Join the upcoming AI neuroscience hackathon and check out the Alignment Jam website.
Minor nitpick:
I would've found it more helpful to see Haydn's and Esben's judgments listed separately.
We came up with our rankings seperately, but when we compared it turned out we agreed on the top 4 + honourable mention. We then worked on the texts together.
That's helpful, thanks!
Great stuff! Thanks for running this!
Minor point: The Discovering Latent Knowledge Github appears empty.
Also, regarding the data poisoning benchmark, This Is Fine, I'm curious if this is actually a good benchmark for resistance to data poisoning. The actual thing we seem to be measuring here is speed of transfer learning, and declaring that slower is better. While slower speed of learning does increase resistance to data poisoning, it also seems bad for everything else we might want our AI to do. To me, this is basically a fine-tuning benchmark that we've then inverted. (After all, if a neural network always outputted the number 42 no matter what, it would score the maximum on TIF - there is no sequence of wrong prompts that can cause it to elicit the number 38 instead, because it is incapable of learning anything. Nevertheless, this is not where we want LLM's to go in the future.)

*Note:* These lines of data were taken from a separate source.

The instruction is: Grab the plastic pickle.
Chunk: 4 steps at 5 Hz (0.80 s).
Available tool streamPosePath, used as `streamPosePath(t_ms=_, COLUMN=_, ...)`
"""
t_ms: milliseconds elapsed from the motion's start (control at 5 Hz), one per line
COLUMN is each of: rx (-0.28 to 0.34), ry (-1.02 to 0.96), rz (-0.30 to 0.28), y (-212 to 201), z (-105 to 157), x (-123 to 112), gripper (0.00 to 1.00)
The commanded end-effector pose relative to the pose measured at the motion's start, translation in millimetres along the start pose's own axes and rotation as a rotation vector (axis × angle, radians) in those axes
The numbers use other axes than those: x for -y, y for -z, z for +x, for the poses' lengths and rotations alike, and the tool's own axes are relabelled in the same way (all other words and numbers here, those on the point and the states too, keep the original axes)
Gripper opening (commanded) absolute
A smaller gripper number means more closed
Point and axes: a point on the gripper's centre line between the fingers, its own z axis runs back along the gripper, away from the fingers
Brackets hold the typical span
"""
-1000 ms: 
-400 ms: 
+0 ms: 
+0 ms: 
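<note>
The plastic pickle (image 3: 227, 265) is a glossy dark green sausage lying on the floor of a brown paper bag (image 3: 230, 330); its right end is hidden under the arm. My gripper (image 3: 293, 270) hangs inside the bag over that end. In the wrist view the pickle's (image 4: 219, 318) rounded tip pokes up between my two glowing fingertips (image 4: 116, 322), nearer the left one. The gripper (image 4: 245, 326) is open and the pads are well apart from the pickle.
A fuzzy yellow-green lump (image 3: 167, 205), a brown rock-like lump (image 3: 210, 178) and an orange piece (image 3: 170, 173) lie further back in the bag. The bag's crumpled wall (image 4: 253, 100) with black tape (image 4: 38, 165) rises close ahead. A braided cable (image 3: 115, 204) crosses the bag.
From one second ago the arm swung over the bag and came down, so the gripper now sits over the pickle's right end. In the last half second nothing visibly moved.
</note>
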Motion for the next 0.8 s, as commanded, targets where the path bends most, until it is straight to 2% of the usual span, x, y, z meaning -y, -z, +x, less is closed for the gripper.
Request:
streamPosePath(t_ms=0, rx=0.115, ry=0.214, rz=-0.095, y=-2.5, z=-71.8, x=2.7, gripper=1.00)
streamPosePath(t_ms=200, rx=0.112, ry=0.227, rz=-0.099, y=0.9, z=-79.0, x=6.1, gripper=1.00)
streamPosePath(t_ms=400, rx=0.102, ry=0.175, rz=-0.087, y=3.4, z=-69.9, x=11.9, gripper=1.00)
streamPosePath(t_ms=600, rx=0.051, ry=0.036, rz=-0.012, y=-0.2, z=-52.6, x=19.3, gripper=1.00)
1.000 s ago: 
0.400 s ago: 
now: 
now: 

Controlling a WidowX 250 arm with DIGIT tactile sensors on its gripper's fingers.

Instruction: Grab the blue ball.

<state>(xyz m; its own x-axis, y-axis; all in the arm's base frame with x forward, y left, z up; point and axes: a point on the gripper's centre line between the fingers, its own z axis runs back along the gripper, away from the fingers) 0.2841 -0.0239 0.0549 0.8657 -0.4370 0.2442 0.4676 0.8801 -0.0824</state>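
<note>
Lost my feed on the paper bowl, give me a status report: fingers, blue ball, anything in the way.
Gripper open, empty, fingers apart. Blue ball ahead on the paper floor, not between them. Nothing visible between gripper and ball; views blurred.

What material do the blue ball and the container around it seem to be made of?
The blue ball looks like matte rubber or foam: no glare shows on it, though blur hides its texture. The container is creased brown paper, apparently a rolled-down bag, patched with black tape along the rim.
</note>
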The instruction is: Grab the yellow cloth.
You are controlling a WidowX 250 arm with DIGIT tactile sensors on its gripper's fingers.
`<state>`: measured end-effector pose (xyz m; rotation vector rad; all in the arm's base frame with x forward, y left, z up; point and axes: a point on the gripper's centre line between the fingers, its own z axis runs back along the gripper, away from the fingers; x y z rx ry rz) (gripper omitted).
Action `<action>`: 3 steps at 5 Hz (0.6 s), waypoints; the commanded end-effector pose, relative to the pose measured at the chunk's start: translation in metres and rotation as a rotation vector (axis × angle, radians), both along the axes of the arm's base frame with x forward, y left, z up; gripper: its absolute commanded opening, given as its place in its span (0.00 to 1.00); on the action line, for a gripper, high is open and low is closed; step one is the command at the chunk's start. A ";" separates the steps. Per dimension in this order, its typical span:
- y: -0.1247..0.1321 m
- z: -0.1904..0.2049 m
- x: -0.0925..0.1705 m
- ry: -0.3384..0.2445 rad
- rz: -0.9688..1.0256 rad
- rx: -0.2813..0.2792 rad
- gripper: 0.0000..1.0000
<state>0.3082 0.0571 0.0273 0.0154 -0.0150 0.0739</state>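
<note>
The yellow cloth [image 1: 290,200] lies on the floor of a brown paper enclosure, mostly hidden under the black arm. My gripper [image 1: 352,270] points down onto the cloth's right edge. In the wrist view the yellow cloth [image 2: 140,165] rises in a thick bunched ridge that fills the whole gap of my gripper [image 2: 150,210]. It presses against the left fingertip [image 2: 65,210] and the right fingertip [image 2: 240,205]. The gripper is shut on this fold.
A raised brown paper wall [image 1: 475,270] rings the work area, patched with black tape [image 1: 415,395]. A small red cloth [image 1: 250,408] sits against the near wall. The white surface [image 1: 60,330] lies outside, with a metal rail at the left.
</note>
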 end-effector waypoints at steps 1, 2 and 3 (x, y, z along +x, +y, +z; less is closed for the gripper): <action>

A better benchmark would probably be to take data poisoned examples and real fine-tuning, fine-tune the model on each, and compare how much it learns in both cases. With current capabilities, it might not be possible to score above baseline on this benchmark since I don't know if we actually have ways for the model to filter out data poisoned examples - nevertheless, this would bring awareness to the problem and actually measure what we want to measure more accurately.